▸ **WHAT TO PRODUCE**:
The answer must consist of every line below that holds the word "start".

▸ **GIVEN DATA**:
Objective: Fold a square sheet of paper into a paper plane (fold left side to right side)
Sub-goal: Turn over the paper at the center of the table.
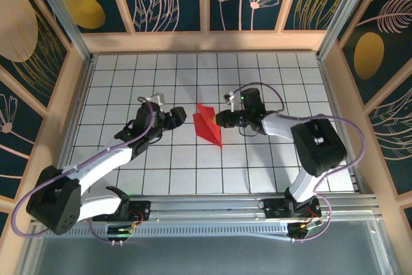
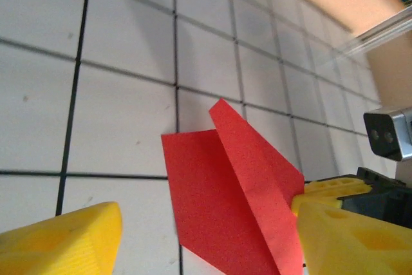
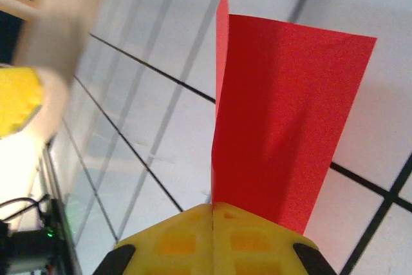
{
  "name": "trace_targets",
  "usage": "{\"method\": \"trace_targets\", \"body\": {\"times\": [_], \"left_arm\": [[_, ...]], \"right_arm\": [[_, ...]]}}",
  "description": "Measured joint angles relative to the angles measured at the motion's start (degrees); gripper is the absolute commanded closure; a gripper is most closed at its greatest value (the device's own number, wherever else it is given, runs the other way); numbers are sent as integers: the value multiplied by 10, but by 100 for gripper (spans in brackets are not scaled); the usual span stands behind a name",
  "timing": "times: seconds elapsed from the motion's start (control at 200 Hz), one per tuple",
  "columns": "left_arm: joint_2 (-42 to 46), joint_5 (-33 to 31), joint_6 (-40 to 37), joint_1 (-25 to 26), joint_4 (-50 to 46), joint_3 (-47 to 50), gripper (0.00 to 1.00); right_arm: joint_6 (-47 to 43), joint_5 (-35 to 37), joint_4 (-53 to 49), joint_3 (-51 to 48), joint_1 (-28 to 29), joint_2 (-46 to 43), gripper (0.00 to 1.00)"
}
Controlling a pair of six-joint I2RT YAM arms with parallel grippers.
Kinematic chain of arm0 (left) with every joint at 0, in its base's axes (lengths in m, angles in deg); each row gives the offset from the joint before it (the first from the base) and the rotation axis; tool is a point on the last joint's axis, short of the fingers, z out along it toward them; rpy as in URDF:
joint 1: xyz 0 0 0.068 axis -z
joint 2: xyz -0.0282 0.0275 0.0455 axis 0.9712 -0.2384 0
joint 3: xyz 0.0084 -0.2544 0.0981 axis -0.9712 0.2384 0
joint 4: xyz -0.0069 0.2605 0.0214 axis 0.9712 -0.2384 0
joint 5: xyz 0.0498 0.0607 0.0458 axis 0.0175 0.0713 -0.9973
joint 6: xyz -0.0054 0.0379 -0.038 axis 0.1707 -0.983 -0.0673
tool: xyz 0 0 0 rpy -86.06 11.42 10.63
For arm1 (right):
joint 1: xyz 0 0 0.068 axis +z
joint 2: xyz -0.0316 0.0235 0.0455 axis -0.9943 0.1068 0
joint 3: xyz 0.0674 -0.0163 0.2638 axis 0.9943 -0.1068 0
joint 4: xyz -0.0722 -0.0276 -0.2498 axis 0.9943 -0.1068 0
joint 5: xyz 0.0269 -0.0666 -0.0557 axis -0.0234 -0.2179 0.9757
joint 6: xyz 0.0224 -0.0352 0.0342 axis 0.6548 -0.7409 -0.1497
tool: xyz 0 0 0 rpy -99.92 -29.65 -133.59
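Note:
The square sheet of paper (image 1: 207, 127) is bright red and folded, lying mid-table with one flap raised along a crease (image 2: 248, 191). My right gripper (image 1: 219, 119) is shut on the paper's right edge; in the right wrist view the yellow fingertips (image 3: 212, 209) meet over the red sheet (image 3: 283, 127). My left gripper (image 1: 185, 118) stands open just left of the paper. Its yellow fingers (image 2: 64, 243) straddle the sheet without pinching it, and the paper lies in the gap of the left gripper (image 2: 209, 223).
The white gridded table (image 1: 257, 172) is ringed by a wooden frame (image 1: 206, 42). The right arm's camera housing (image 2: 386, 134) shows close beyond the paper in the left wrist view. Both arm bases (image 1: 129, 210) sit at the near edge.

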Motion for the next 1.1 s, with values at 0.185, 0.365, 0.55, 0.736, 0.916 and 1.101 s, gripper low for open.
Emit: {"method": "trace_targets", "body": {"times": [0.185, 0.365, 0.55, 0.736, 0.916, 1.101], "left_arm": [[79, 72, 42, -34, 130, 55, 22], [68, 179, 70, -34, 241, 52, 26], [20, 250, 86, -28, 294, 26, 29], [-21, 278, 87, -10, 308, 2, 34], [-41, 284, 86, -3, 308, -10, 38], [-48, 284, 84, -2, 308, -12, 48]], "right_arm": [[72, -44, 123, -66, -34, -110, 100], [165, -101, 255, -92, -39, -133, 100], [237, -135, 344, -93, -36, -133, 100], [272, -148, 379, -93, -23, -132, 100], [284, -154, 390, -93, -7, -127, 100], [293, -154, 393, -92, 0, -119, 100]]}}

▸ **FINAL ANSWER**:
  "description": "Measured joint angles relative to the angles measured at the motion's start (degrees); gripper is the absolute commanded closure; a gripper is most closed at its greatest value (the device's own number, wherever else it is given, runs the other way); numbers are sent as integers: the value multiplied by 10, but by 100 for gripper (spans in brackets are not scaled); the usual span stands behind a name",
  "timing": "times: seconds elapsed from the motion's start (control at 200 Hz), one per tuple",

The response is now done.